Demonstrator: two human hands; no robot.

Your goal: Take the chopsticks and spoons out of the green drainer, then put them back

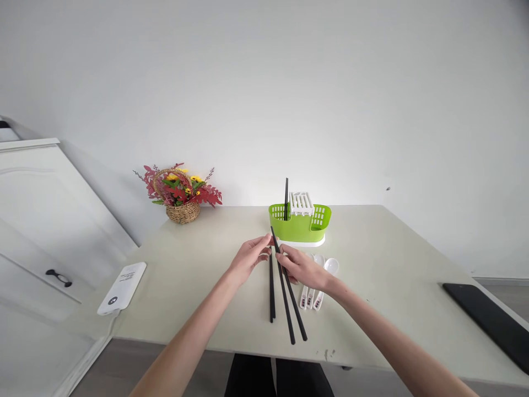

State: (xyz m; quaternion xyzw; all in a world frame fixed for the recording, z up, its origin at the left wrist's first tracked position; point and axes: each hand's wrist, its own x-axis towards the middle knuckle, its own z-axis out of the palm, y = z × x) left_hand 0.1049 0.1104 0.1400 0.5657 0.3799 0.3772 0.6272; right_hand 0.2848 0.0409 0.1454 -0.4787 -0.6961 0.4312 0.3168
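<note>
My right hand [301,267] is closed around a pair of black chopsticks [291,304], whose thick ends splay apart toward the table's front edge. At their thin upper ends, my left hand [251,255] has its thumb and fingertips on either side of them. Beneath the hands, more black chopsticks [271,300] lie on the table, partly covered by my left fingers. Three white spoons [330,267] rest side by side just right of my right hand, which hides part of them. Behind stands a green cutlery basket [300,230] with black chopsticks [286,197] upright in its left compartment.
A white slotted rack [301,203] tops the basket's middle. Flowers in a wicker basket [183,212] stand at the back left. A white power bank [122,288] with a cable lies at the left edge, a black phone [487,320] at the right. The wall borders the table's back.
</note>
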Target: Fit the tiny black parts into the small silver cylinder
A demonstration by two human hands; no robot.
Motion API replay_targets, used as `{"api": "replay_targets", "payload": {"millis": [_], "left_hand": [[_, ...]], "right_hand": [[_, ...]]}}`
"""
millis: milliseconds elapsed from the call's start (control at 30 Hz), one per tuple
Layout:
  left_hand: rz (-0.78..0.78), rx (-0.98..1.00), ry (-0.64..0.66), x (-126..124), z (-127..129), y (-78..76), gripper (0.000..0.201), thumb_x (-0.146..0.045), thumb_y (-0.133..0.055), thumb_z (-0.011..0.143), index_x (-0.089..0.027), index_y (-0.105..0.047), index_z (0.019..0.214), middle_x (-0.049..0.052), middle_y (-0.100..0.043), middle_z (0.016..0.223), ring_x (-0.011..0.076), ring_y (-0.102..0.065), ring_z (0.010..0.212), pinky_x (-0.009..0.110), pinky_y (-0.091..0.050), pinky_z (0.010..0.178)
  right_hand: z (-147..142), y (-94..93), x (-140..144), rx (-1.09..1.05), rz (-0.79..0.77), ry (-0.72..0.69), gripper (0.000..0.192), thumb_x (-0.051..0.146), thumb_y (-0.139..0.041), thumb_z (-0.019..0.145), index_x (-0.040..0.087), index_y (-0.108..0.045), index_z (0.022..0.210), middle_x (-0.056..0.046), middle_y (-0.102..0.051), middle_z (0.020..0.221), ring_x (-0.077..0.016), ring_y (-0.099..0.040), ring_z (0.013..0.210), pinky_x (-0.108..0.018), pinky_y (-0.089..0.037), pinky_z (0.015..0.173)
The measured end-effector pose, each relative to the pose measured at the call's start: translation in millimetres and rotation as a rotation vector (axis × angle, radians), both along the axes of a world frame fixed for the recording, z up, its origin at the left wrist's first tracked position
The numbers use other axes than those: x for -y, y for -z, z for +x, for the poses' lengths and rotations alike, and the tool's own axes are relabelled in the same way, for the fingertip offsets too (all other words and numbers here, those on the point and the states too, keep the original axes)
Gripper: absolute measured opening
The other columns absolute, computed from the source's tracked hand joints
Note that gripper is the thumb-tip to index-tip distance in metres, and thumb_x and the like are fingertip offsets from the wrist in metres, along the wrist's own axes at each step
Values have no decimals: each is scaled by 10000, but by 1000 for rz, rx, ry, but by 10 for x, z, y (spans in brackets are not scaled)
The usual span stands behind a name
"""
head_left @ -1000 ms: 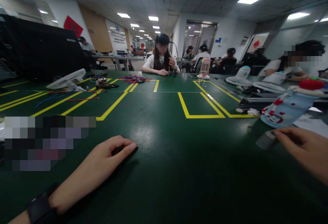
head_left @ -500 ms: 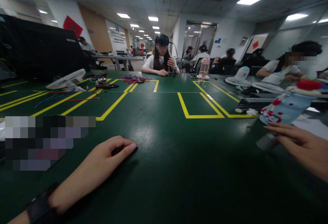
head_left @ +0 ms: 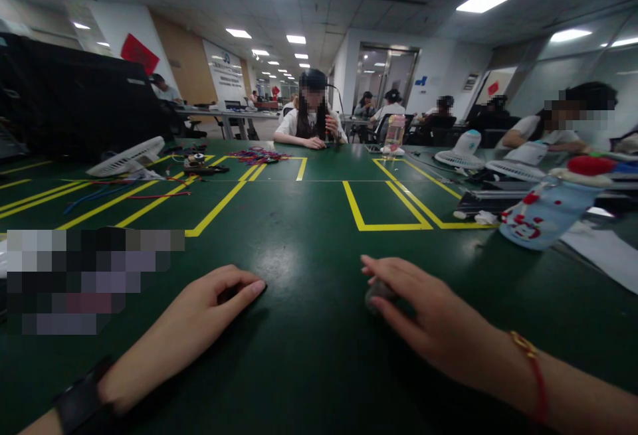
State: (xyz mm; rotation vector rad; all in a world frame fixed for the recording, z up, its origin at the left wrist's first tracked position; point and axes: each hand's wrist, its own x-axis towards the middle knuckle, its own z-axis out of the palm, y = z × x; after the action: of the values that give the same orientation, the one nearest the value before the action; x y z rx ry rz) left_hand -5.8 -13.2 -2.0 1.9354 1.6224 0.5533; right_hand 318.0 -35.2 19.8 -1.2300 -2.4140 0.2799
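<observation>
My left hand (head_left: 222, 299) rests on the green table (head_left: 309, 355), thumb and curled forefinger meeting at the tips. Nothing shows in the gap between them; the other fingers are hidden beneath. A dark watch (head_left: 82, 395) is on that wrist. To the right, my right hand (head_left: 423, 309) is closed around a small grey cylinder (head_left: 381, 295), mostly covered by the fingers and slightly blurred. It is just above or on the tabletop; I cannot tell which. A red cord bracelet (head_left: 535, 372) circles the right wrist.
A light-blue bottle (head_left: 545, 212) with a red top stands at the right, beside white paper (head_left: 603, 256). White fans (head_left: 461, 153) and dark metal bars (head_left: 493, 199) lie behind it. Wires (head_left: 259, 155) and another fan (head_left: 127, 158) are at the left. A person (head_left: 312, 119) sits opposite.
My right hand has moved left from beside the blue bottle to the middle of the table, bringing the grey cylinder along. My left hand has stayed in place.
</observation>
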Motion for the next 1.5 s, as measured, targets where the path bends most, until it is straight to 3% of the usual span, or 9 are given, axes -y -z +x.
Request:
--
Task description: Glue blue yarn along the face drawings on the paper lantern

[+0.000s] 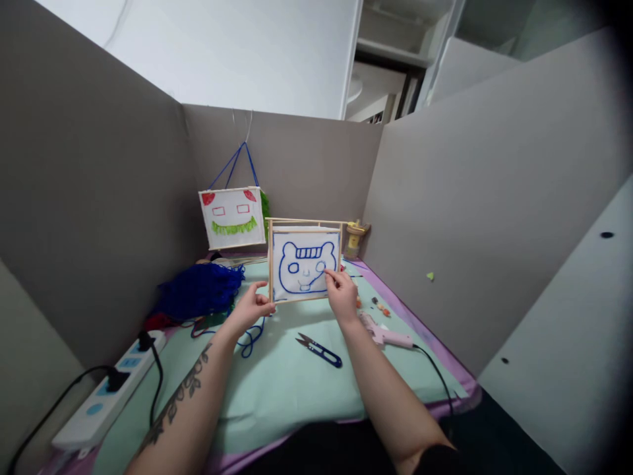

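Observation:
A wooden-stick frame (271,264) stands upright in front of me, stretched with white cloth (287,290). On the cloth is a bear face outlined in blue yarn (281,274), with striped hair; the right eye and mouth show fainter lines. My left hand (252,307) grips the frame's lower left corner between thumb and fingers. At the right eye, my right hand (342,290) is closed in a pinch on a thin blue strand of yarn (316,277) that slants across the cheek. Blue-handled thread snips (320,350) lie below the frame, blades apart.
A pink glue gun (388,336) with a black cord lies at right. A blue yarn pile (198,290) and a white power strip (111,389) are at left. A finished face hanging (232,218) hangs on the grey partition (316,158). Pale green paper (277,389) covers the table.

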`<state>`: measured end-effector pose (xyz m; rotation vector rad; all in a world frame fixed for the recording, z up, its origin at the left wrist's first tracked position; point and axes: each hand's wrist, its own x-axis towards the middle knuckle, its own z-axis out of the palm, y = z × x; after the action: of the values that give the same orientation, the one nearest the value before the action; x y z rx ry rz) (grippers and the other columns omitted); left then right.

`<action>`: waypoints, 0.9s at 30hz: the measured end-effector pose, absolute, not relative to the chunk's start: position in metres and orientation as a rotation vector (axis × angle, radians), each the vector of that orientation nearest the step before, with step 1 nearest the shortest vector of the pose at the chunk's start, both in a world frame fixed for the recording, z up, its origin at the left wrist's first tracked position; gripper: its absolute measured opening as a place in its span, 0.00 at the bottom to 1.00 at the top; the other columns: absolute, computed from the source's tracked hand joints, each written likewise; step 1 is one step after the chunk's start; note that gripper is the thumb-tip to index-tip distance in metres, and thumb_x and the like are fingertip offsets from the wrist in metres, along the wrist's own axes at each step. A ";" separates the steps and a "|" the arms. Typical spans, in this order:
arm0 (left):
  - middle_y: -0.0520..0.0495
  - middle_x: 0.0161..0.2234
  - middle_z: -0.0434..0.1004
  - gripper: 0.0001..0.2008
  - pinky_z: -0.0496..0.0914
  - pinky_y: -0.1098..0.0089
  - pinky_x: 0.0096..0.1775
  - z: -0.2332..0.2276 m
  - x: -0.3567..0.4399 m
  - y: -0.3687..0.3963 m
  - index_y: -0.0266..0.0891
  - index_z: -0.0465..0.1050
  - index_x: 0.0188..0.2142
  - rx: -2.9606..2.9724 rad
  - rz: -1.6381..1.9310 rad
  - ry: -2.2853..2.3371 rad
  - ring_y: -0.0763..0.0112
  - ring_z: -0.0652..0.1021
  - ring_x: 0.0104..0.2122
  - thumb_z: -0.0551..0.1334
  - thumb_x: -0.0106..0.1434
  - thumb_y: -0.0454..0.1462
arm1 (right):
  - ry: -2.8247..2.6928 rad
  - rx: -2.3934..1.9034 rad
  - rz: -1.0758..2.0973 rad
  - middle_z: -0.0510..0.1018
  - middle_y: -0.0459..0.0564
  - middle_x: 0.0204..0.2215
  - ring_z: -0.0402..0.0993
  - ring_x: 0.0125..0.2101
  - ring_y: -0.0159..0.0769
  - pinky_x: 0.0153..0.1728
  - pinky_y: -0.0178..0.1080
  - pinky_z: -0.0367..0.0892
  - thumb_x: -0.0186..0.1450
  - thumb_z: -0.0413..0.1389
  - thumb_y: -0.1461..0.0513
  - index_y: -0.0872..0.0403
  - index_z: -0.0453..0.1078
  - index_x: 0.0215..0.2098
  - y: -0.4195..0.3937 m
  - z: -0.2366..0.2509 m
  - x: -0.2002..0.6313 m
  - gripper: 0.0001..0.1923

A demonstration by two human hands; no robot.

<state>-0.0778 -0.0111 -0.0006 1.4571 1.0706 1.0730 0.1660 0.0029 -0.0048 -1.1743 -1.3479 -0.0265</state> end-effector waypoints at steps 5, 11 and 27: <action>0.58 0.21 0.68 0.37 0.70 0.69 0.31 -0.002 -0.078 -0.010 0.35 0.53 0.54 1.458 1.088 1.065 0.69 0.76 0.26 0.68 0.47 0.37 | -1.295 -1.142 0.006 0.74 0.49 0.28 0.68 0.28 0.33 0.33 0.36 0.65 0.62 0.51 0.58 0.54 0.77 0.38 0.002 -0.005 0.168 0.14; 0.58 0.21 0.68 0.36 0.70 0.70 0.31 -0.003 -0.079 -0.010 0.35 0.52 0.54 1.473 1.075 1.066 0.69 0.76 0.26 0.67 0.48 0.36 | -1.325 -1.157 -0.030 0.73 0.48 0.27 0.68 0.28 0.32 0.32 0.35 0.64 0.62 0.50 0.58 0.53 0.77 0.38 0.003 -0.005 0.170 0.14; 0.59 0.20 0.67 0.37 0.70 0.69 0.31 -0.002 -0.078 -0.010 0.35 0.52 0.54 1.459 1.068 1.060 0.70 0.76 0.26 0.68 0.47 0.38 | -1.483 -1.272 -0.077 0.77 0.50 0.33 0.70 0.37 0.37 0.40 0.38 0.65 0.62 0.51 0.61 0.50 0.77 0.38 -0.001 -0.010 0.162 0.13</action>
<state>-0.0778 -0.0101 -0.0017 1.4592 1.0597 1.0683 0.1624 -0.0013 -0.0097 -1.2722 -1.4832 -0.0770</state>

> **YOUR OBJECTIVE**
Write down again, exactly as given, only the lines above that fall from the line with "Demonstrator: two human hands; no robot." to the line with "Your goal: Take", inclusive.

> **SOLUTION**
Demonstrator: two human hands; no robot.

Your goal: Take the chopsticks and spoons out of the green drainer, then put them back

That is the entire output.